Едва тронулись - плот задергало, закружило, вправо, влево, сбивая вниз но течению волочившего нас коня. Саженях в десяти от берега лопнул турсук, с шипом выпустя воздух. Тотчас следом - второй. Мы осели настолько, что под седла, на которых сидели, проступила вода. Караул-беги поспешил нас заверить, однако, что на крайний случай можно продержаться и на пяти турсуках. Только если два еще лопнут - придется бросаться вплавь, чтобы не пустить ко дну сложенные на нашем плоту вьюки и седла.
Пристали, впрочем, благополучно - у широкой отмели, от которой внутрь острова вела большая просека с глубокими канавами по обе стороны. Река за нами еще пестрела чалмами всадников и гривами разномастных коней: среди конских голов нелепо и беспомощно мотался на волнах второй - как и наш, кренившийся уже одним боком - плот.
На отмели тихо: чуть шелестит распушенными верхушками заросль.
Переправа заняла около часу: пока обсушивались, пока заседлывали коней...
Как только втянулись в камыши - снова захватила, надвинулась мысль о тиграх. Она чувствовалась одинаково на всех: и на конях и на людях. Едут молча, шарят беспокойными глазами по придорожным камышам: отрывисто прихрапывают, дергая повод, и прядают лошади.
- Почтительно прошу, - шепчет, равняясь со мною, джевачи, - держи винтовку наготове, таксыр... Накличут они тигра. О чем думаешь - то и приходит: а весь караван - об одном. Не миновать... А как стрелять будешь - сойди с коня. Конь горный, непривычный, бросится.
Винтовка у меня и без предупреждений поперек седла. Караул-беги на этот раз звука не подал: клятва, видимо, клятвой, а когти - когтями. Я готов к встрече. Но от подшептывания джевачи, от хмурого молчания джигитов, от нервных вздергиваний караул-беги, поминутно подминающего под колени шуршащие полы канаусового яркого халата, от напряженности ушей горячащегося Аримана и у меня, против воли, холодной змейкой бежит по плечам жуть ожидания...
Сквозь просветы камышей возникают голубые застылые озера Бугая, мирно плавают стайки диких уток, чибисов, еще каких-то водяных птах. Зеленеет густая водоросль. Поднял от водопоя клыкастую ощеренную голову кабан, смотрит злыми маленькими глазками, но не бежит. Знает: в Бугае нет охоты - заповедное место.

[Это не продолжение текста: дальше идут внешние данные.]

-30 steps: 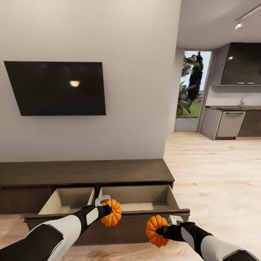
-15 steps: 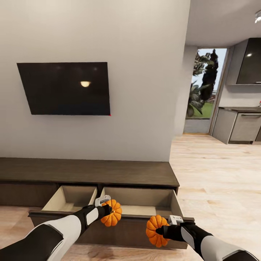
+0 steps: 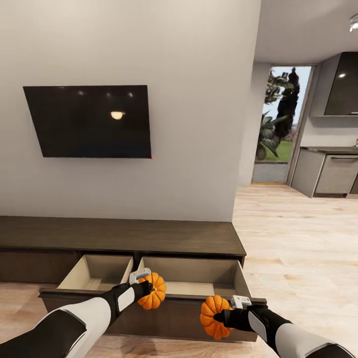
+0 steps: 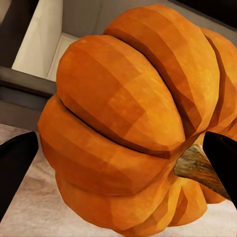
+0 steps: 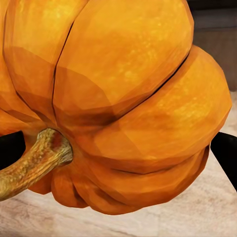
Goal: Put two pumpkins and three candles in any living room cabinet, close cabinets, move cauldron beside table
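Each of my grippers holds an orange ribbed pumpkin. My left gripper (image 3: 149, 293) is shut on one pumpkin (image 3: 153, 291) (image 4: 133, 128), held just above the front edge of the cabinet's (image 3: 119, 236) pulled-out drawer (image 3: 219, 271). My right gripper (image 3: 219, 316) is shut on the other pumpkin (image 3: 214, 316) (image 5: 118, 108), which hangs in front of the drawer front, lower and to the right. The drawer has two pale beige compartments and both look empty. Candles, cauldron and table are out of view.
A black TV (image 3: 89, 122) hangs on the wall above the long dark-brown cabinet. Wood floor (image 3: 298, 238) runs to the right toward a kitchen with grey units (image 3: 328, 174) and a glass door (image 3: 278, 124).
Between the earliest frame and the middle one the whole view shifted, so the camera turned. Since then my left gripper has lifted its pumpkin very slightly; the right has stayed put.
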### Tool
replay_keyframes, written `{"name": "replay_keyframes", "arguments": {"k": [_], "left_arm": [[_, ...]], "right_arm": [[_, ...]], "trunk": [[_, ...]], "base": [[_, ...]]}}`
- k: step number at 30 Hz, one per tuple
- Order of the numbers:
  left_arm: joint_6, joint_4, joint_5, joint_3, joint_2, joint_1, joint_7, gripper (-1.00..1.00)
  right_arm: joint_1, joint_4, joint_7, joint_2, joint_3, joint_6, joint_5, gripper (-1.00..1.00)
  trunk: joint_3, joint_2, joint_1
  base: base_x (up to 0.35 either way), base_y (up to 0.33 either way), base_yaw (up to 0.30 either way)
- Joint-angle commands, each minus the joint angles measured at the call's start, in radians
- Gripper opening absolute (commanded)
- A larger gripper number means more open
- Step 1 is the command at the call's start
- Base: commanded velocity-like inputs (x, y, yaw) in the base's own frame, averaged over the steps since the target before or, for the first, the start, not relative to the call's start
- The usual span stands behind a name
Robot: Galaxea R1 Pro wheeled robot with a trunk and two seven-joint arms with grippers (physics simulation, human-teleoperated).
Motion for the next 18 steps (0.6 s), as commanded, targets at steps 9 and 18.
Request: {"name": "replay_keyframes", "arguments": {"k": [9, 18], "left_arm": [[0.082, -0.036, 0.007, -0.007, 0.012, -0.001, -0.009, -1.00], [0.289, -0.110, 0.008, -0.005, 0.021, -0.004, 0.001, -1.00]], "right_arm": [[-0.003, -0.005, 0.004, -0.005, -0.001, 0.071, -0.012, -1.00], [-0.015, -0.218, 0.009, -0.007, -0.008, 0.307, -0.017, -1.00]], "trunk": [[-0.001, -0.001, 0.000], [-0.001, -0.001, 0.000]], "base": [[0.000, 0.000, 0.000], [0.000, 0.000, 0.000]]}}
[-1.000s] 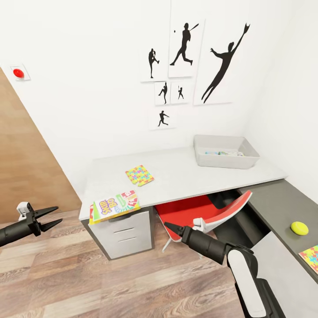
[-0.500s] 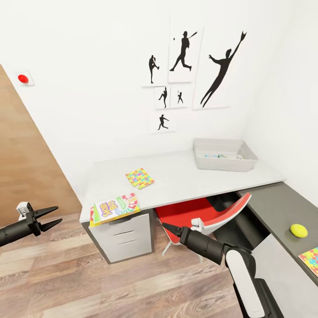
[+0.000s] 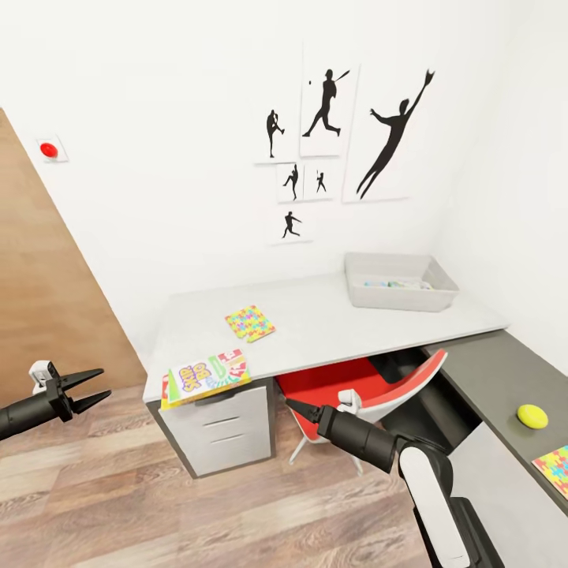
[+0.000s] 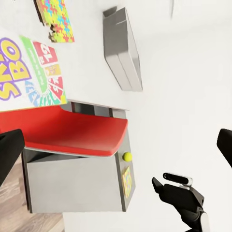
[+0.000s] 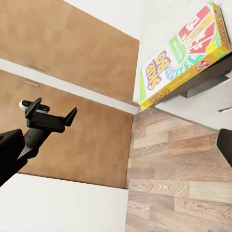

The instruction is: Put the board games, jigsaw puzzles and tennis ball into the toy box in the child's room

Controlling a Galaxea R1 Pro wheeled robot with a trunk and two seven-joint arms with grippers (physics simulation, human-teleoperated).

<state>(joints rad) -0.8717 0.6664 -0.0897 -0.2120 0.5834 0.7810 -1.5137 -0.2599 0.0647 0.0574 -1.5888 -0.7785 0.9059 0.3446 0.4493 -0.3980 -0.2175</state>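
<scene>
A colourful board game (image 3: pixel 207 376) lies on the front left corner of the pale desk (image 3: pixel 331 319), and it also shows in the right wrist view (image 5: pixel 186 53). A jigsaw puzzle (image 3: pixel 250 323) sits mid-desk. The grey toy box (image 3: pixel 398 282) stands at the desk's back right, with something light inside. On the dark side desk (image 3: pixel 489 371) lie a yellow-green tennis ball (image 3: pixel 532 415) and a second puzzle (image 3: pixel 554 465). My left gripper (image 3: pixel 105 383) hangs open over the floor, left of the desk. My right gripper (image 3: pixel 290 405) is low in front of the red chair, fingers (image 5: pixel 9 154) spread wide, holding nothing.
A red chair (image 3: pixel 355 386) is tucked under the desk beside a grey drawer unit (image 3: pixel 225 422). A brown wooden panel (image 3: pixel 39 300) stands at the left. Wood floor (image 3: pixel 197 513) stretches in front of the desk. Silhouette posters hang on the white wall.
The whole picture has shifted slightly, so the camera has moved; the desk looks a little farther off. Both grippers keep their pose and stay open.
</scene>
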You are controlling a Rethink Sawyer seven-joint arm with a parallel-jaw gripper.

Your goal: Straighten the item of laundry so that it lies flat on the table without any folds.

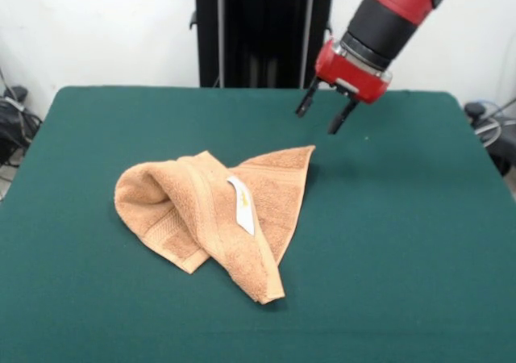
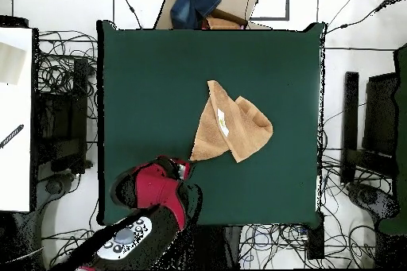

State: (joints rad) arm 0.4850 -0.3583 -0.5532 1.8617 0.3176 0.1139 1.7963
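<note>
The orange-tan towel [image 1: 214, 218] lies crumpled and folded over itself near the middle of the green table [image 1: 403, 242]. Its white label [image 1: 242, 205] faces up, and one pointed corner reaches toward the far right. In the overhead view the towel [image 2: 230, 129] sits right of the table's [image 2: 143, 85] centre. My gripper [image 1: 322, 113] hangs open and empty above the table, above and just beyond that far corner. In the overhead view the gripper [image 2: 187, 168] shows by the towel's lower corner.
The robot's black pedestal [image 1: 262, 28] stands at the table's far edge. Cables and equipment [image 2: 60, 117] lie on the floor around the table. A cardboard box with blue cloth [image 2: 207, 5] sits beyond the table's edge opposite the robot.
</note>
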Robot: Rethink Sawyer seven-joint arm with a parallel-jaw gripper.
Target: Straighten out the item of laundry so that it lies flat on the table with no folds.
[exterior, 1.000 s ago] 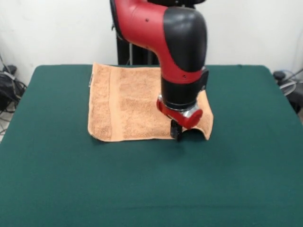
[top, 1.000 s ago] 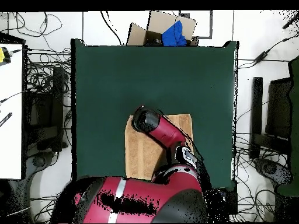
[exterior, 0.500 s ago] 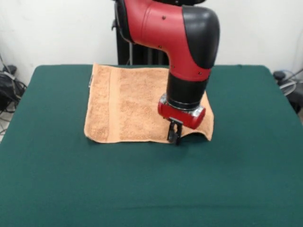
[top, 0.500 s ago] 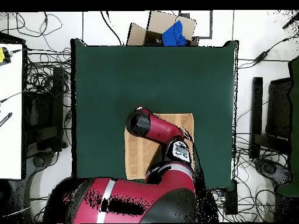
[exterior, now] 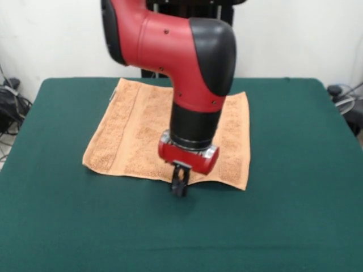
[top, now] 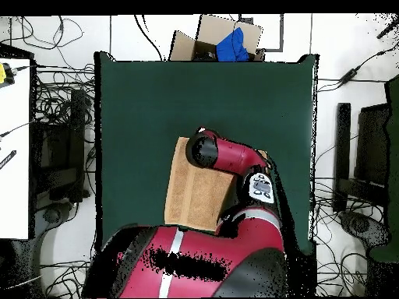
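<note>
Hand [exterior: 179,186] at towel's [exterior: 136,136] near edge

Arm: my red-and-black arm [exterior: 187,62] reaches down over the towel [exterior: 130,130].
Gripper: my gripper [exterior: 179,186] points straight down at its near edge, fingers pressed together.

bare table [exterior: 295,226] lies open on every side of the towel [exterior: 136,136]; only the arm [exterior: 193,73] rises over the towel's middle, blocking passage there.
</note>
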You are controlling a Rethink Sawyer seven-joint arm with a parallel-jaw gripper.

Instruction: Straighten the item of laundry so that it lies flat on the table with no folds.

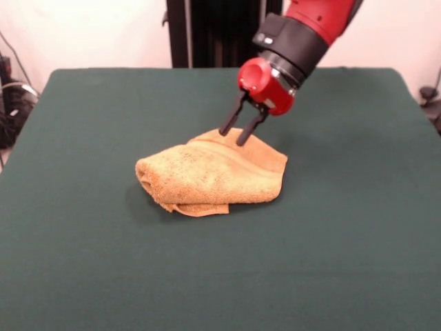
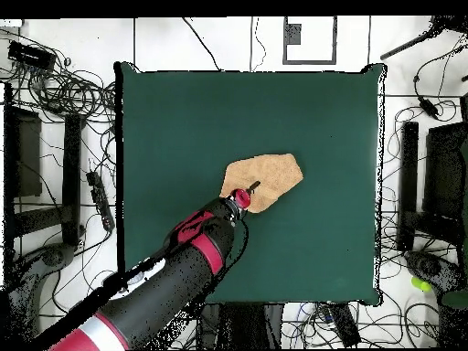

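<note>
— Front view first: what stands out from where you are?

— A tan-orange towel [image 1: 213, 178] lies bunched near the middle of the green table [image 1: 83, 262], folded over itself, with a rolled lip at its left end and a lower layer peeking out along the near edge. A darker woven band runs along its upper fold. The red and black arm [image 1: 313, 24] slants down from the upper right, and its gripper [image 1: 233, 138] hangs over the towel's far edge.

— And the fingers?

— Two dark fingers [image 1: 232, 116], spread with a clear gap between them. The tips sit at the cloth's far rim, one just touching it by the look of it. Nothing is pinched.

— Now the overhead view?

— The towel [image 2: 267, 179] shows as a lumpy, rounded patch a little off the table's centre, well clear of every edge of the table [image 2: 164, 119]. The arm [image 2: 174, 274] reaches in from the bottom left, and the gripper [image 2: 250, 187] meets the towel's lower left border. Cables and dark stands crowd the floor on both sides of the table.
</note>
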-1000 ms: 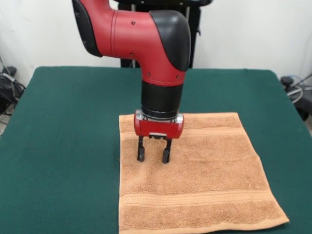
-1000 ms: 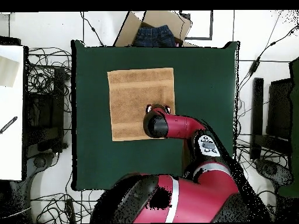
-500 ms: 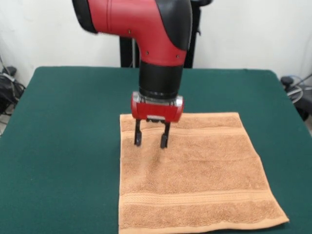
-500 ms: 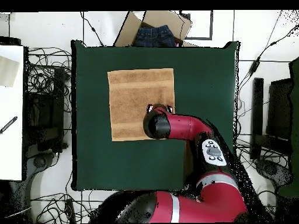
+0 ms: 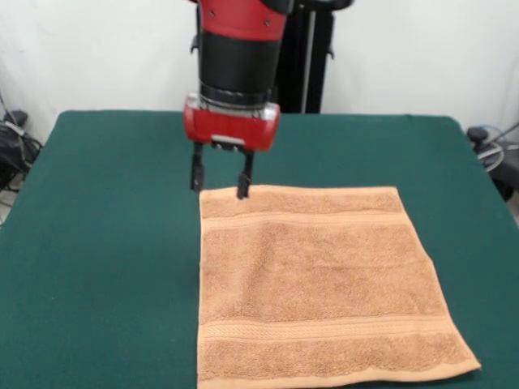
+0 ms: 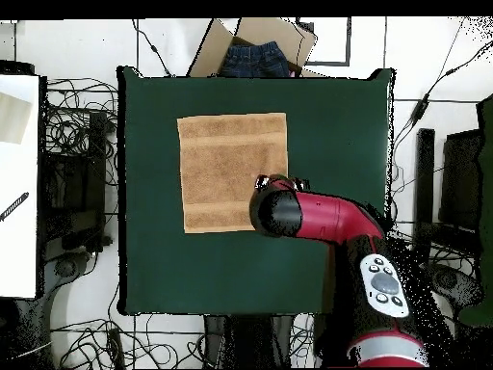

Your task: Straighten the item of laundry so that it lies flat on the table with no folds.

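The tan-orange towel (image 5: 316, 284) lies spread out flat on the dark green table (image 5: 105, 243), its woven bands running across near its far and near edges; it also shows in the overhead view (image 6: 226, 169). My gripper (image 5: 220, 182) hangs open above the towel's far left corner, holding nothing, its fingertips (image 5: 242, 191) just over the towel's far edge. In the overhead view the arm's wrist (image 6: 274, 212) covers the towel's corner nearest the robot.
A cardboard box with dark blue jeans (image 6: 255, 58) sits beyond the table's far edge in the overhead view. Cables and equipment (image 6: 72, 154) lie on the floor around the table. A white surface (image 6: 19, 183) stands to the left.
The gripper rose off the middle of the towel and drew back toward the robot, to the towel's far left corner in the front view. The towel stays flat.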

Снова сомкнулась зеленая стена, высокая: далеко над головой тянутся вверх, заслоняя небо, уже пожелтелые, уступившие зною верхушки стеблей. Стоят - не шелохнутся. Лишь редко-редко набежит от реки ветер: и тотчас дрогнут шелестом заросли, звуком ползучим крадется шорох и треск, караул-беги, пряча взгляд, натягивает повод, и Гассан выносится к самому моему стремени, взводя затвор запасной винтовки.
Третий поворот... Значит, сейчас круглое болото...
. . . . . . . . . . . . . . . . . . . . . . . . . . . . . . . . . . .
Ариман и конь караул-беги враз, приложив уши, резким броском метнулись в сторону. Закинув повод на левую руку, я соскочил наземь, к выстрелу. Подбежал, бросив лошадь, Жорж. Кто-то принял от меня храпевшего Аримана. Я не отводил глаз от поворота дороги. За спиной топотал на месте сгрудившийся караван.
Осторожно переступая - палец на спуске винтовки, - мы с Жоржем, плечо к плечу, медленно обогнули поворот. Пусто. Но от середины дороги - широкий кровавый след к камышам. На глинистой, обильной росой развлаженной почве вызовом легли резкие отпечатки огромных когтистых лап. Правее, за канавой, шагах в десяти от поворота дороги, камыш обмят и обломан гнездом: старая лежка потревоженного джигитом зверя. Он не вернулся на нее: след крови вел мимо, в чащу, полусомкнувшимся уже проломом камышей. Переглянувшись, мы тронулись но следу.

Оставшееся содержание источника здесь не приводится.